Other Americans come south to visit family or travel on business. But the draw of sunshine, low prices and close flights are - for many in need of a vacation - the key, irresistible combination. And Cancun, with miles of all-inclusive luxury resorts, is the top tourism spot in Mexico. Thousands of bellboys, concierges, clerks, cooks, security guards and housemaids in starched uniforms depend on the tourist dollars to send their children to school, put food on the table, take care of their elderly.

American tourists in many Mexican resort cities often vacation in a bit of a bubble. They are met at the airport by a driver holding a placard with their name, whisked past street markets, taco stands, schools and health clinics in an air-conditioned car. They settle into their resort for the entire stay, venturing out only for an occasional shopping trip in a secure part of town.
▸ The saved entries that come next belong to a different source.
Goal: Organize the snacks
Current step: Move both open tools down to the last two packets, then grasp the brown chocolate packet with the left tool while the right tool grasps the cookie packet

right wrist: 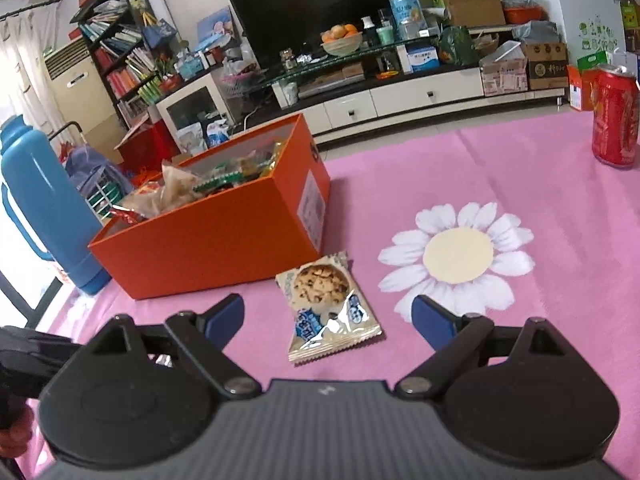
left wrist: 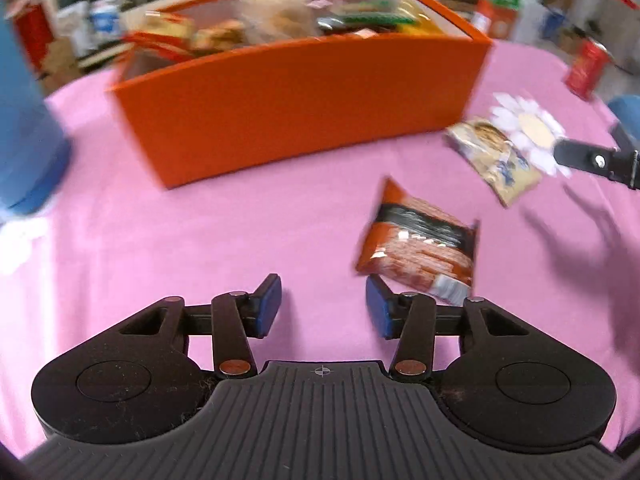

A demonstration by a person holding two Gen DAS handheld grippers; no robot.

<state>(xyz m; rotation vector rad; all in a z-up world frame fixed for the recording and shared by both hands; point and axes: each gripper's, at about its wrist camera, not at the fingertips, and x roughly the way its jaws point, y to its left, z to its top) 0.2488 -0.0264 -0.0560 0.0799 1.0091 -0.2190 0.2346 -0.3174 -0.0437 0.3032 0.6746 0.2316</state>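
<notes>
Left gripper (left wrist: 323, 306): the fingers are seen spread wide with nothing held between them; only pink cloth shows in the gap.
Right gripper (right wrist: 327, 316): the fingers are parted wide and nothing is gripped; the cookie packet (right wrist: 329, 305) is seen on the cloth in the gap between them, touched by neither pad.
Orange-red snack packet (left wrist: 420, 246): laid on the surface at about 1 o'clock from the left gripper; its lower edge is cut off behind the right finger (left wrist: 378, 308), so contact cannot be told. Its print is smeared by blur.
Orange box (right wrist: 216, 216): set at 11 o'clock from the right gripper, just beside the cookie packet; it is filled with snacks, which are too blurred or crowded to be named singly.
Surface (right wrist: 520, 168): covered by a pink cloth with a printed daisy (right wrist: 458, 254) at 1 o'clock.
Red can (right wrist: 615, 116): stood upright at 2 o'clock, partly cut off by the frame edge.
Blue flask (right wrist: 44, 204): stood at 10 o'clock beyond the box; its base is partly hidden.
</notes>
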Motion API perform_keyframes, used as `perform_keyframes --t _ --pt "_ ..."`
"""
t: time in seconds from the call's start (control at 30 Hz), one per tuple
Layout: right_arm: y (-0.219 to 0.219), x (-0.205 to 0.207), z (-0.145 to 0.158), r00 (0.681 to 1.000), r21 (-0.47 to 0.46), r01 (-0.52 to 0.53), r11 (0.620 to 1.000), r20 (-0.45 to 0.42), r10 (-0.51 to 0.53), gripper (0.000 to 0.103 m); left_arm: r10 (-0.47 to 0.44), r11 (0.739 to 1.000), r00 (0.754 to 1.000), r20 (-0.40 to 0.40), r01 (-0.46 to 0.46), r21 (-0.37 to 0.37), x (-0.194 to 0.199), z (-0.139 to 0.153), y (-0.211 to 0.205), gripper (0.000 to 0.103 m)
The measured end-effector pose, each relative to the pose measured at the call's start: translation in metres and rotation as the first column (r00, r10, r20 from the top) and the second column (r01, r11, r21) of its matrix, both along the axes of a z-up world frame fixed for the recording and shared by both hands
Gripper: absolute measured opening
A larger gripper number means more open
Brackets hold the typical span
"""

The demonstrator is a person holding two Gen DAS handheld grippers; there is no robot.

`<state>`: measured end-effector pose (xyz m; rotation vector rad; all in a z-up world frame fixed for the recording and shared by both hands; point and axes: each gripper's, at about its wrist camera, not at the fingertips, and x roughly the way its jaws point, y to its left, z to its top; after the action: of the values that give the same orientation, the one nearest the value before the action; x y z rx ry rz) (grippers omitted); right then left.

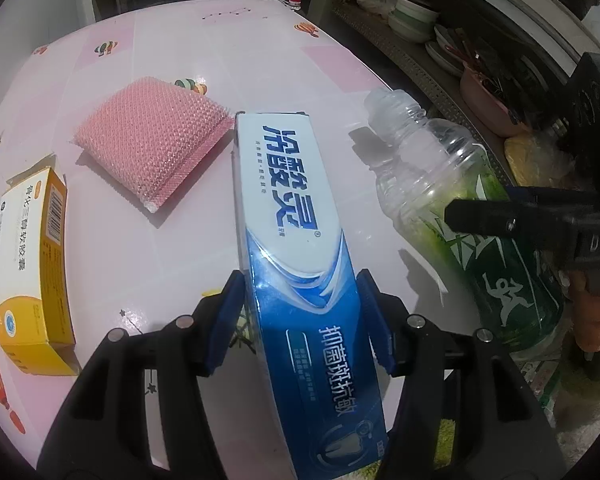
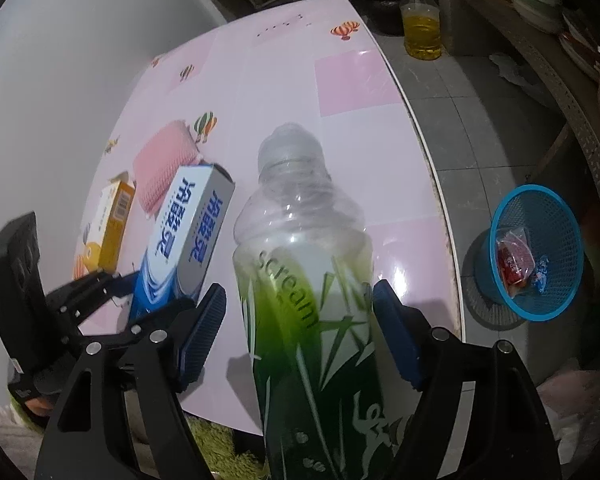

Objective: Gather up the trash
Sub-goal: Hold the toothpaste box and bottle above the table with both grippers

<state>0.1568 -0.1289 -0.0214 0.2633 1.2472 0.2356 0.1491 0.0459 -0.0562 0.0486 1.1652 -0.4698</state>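
My left gripper point(image 1: 300, 320) is shut on a blue and white toothpaste box point(image 1: 292, 216), held over the pink table point(image 1: 172, 264). My right gripper point(image 2: 296, 332) is around an empty clear plastic bottle with a green label point(image 2: 304, 280); the right pad touches it, while a gap shows by the left pad. The bottle also shows in the left wrist view point(image 1: 460, 208), and the toothpaste box shows in the right wrist view point(image 2: 188, 236). A blue trash basket point(image 2: 536, 252) with wrappers inside stands on the floor to the right of the table.
A pink scouring pad point(image 1: 152, 144) and a yellow and white medicine box point(image 1: 32, 264) lie on the table to the left. A jug of yellow oil point(image 2: 422, 28) stands on the floor beyond the table. Shelves with bowls point(image 1: 412, 20) line the right side.
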Motion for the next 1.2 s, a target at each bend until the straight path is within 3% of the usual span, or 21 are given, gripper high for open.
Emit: perform_keyframes --t 0.37,0.53,1.2 --pt "0.009 -0.007 -0.001 0.999 -0.071 -0.047 0.996 0.022 0.049 0.073 -0.001 1.0 1.0 0.014 0.001 0.011 -0.001 0.002 -0.001 0.054" --pt "0.005 -0.007 -0.004 0.999 -0.059 -0.043 0.997 0.019 0.044 0.063 0.002 1.0 1.0 0.022 -0.002 0.019 -0.003 0.003 -0.003 0.054" --pt "-0.002 -0.009 -0.002 0.999 -0.028 -0.021 0.999 0.041 0.022 0.063 0.009 1.0 0.998 0.056 -0.01 0.022 -0.008 0.01 -0.005 0.053"
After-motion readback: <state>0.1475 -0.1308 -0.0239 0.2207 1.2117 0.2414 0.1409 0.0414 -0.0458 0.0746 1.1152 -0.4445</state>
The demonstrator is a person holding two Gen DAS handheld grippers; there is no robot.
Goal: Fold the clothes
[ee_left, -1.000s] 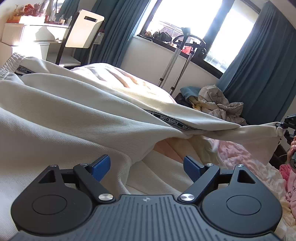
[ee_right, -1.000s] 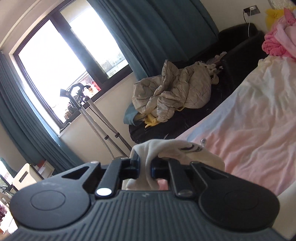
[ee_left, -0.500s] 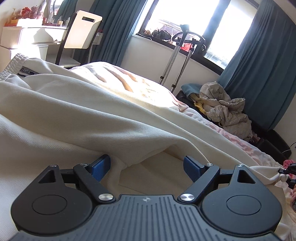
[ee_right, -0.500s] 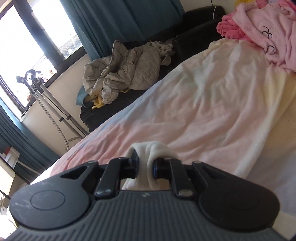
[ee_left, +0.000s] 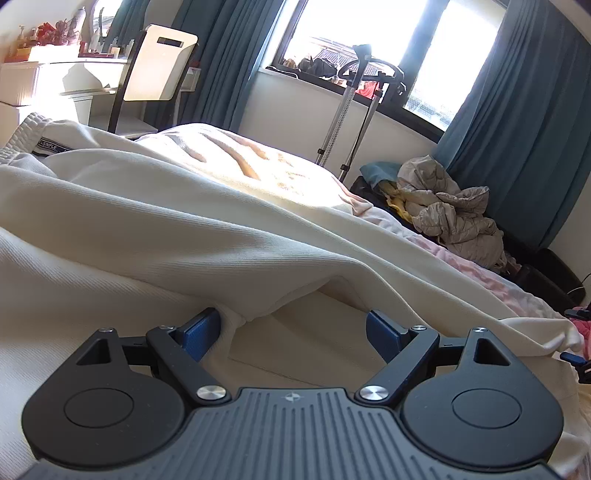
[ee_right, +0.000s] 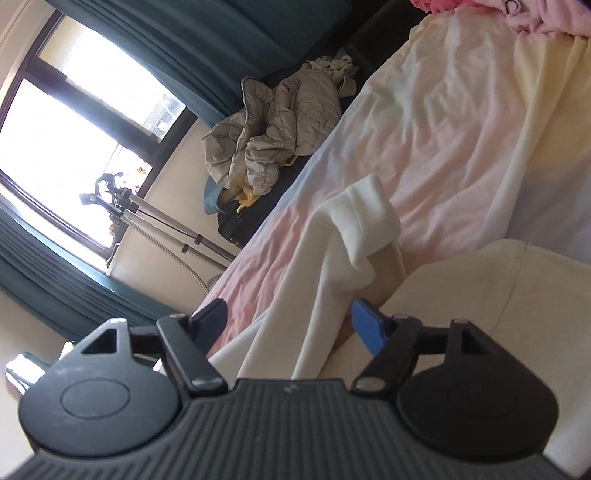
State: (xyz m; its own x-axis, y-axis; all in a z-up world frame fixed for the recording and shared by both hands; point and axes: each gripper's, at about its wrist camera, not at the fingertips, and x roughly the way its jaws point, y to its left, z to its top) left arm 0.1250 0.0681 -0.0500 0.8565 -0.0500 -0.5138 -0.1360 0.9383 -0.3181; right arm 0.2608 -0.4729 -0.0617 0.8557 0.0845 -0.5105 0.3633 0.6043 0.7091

Strolling through an upscale La Isla shopping mall in Cancun, Irene Hanson pushed partner Debbie Streeter's wheelchair past one familiar shop after another: Cold Stone Creamery, United Colors of Benetton, Roxy. The Boston couple have traveled the world over the past two decades, and said they were looking forward to swimming with dolphins later in the afternoon.

"I have no safety concerns," Streeter said. "I grew up streetwise, and I can tell if someone is trouble, but these people make their money off tourists. They're not going to hurt us and scare others off."